**ABOUT THIS EXERCISE:** Your answer should be the number of lines in the listing that hold the string "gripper", with no other words.

**INFORMATION SUPPLIED:**

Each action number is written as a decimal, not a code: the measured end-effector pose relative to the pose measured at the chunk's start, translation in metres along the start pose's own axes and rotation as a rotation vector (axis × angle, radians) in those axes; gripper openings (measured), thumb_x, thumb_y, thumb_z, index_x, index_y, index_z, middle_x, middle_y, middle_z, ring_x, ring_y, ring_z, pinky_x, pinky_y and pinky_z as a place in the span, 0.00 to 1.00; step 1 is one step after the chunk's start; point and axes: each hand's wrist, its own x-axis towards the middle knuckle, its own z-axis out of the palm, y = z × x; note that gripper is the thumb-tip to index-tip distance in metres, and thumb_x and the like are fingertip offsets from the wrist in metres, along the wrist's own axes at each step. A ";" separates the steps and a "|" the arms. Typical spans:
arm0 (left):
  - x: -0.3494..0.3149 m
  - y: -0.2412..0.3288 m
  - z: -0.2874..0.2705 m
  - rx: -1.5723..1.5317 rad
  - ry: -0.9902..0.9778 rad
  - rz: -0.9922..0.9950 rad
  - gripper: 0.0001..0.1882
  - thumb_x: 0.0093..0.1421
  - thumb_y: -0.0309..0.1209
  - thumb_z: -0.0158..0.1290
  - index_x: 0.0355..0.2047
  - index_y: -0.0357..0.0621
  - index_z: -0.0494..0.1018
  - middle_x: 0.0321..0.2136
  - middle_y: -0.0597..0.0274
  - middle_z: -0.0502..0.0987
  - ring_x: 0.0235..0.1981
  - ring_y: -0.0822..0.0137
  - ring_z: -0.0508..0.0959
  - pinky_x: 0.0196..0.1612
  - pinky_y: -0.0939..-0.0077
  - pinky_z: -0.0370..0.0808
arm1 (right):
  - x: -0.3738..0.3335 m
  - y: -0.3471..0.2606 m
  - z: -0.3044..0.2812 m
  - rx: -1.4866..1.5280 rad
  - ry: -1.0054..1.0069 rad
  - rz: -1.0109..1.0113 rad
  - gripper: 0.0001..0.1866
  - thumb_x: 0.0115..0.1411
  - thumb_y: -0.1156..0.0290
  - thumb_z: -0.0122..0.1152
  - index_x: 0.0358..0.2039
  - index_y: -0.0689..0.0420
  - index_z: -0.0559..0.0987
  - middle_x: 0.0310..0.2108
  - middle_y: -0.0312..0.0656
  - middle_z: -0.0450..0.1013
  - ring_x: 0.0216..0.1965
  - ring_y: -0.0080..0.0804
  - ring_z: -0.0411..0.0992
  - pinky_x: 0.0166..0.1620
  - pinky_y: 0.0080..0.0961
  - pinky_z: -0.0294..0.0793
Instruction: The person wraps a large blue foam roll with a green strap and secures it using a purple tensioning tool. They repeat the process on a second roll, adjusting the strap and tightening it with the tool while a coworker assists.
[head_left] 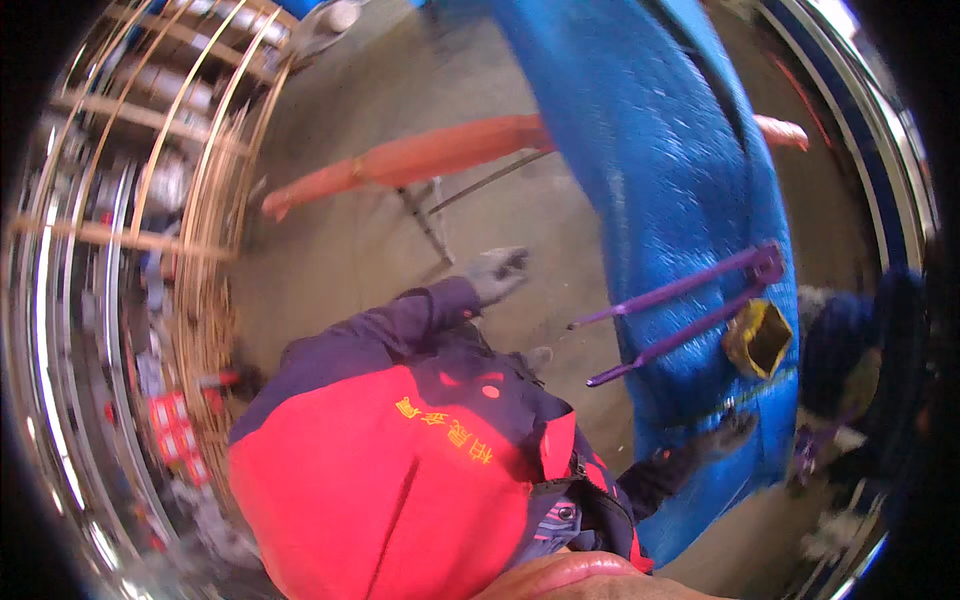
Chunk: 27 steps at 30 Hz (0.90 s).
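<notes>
A long bundle in shiny blue wrapping (660,170) runs from the top of the view down past my right side. My right hand (728,436), in a dark glove, lies on the wrapping beside a thin green strap (745,395) across the bundle, its fingers apparently stretched out. A purple long-handled tool (690,285) rests on the bundle, its two handles spread apart. Close to it sits a yellow, dark-hollowed ring like a tape roll (757,340). My left hand (497,275), in a grey glove with dark fingertips, hangs over the floor, fingers apart and holding nothing.
A long pinkish-orange wrapped beam (430,150) passes beneath the bundle, with thin metal legs (425,225) near it. To the left stands a wooden-slatted rack (190,130), with red boxes (178,440) lower down. A blue-and-white band (860,130) curves along the right.
</notes>
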 end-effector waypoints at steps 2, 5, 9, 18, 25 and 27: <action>-0.075 -0.099 -0.039 0.037 0.229 -0.289 0.21 0.66 0.35 0.58 0.56 0.40 0.76 0.36 0.56 0.83 0.35 0.69 0.83 0.41 0.73 0.80 | 0.022 -0.034 -0.015 0.523 0.073 0.536 0.21 0.72 0.60 0.56 0.56 0.63 0.76 0.56 0.52 0.73 0.49 0.40 0.76 0.51 0.39 0.79; -0.220 -0.218 -0.095 -0.012 0.384 -0.807 0.16 0.66 0.39 0.56 0.49 0.43 0.77 0.26 0.61 0.79 0.26 0.67 0.80 0.31 0.66 0.79 | 0.074 -0.113 -0.033 0.875 -0.031 0.492 0.17 0.73 0.64 0.54 0.54 0.62 0.78 0.51 0.51 0.76 0.45 0.38 0.77 0.47 0.35 0.80; -0.422 -0.312 -0.138 0.038 0.109 -1.193 0.15 0.67 0.39 0.52 0.48 0.46 0.76 0.30 0.55 0.80 0.30 0.52 0.81 0.34 0.55 0.78 | 0.146 -0.262 -0.051 1.123 -0.291 0.021 0.16 0.72 0.64 0.55 0.52 0.62 0.78 0.49 0.51 0.77 0.44 0.39 0.78 0.47 0.35 0.80; -0.561 -0.438 -0.212 0.132 -0.079 -0.850 0.19 0.66 0.46 0.52 0.46 0.44 0.75 0.32 0.50 0.79 0.33 0.51 0.80 0.39 0.55 0.76 | 0.169 -0.664 -0.092 1.452 -0.634 -0.599 0.15 0.69 0.65 0.59 0.50 0.61 0.79 0.44 0.51 0.78 0.42 0.40 0.79 0.45 0.36 0.80; -0.561 -0.461 -0.347 -0.904 0.604 -0.887 0.11 0.67 0.39 0.54 0.44 0.50 0.75 0.32 0.68 0.77 0.28 0.71 0.76 0.29 0.71 0.73 | 0.164 -0.892 -0.132 1.568 -0.751 -0.768 0.14 0.67 0.66 0.62 0.48 0.60 0.79 0.41 0.51 0.79 0.41 0.42 0.80 0.44 0.36 0.79; -0.557 -0.490 -0.391 -0.767 0.773 -0.873 0.07 0.67 0.38 0.54 0.39 0.51 0.75 0.30 0.69 0.76 0.25 0.72 0.73 0.25 0.72 0.68 | 0.163 -0.945 -0.124 1.581 -0.772 -0.792 0.14 0.66 0.66 0.63 0.47 0.60 0.79 0.40 0.51 0.79 0.41 0.42 0.80 0.43 0.37 0.79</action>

**FINISHED EXERCISE:** 3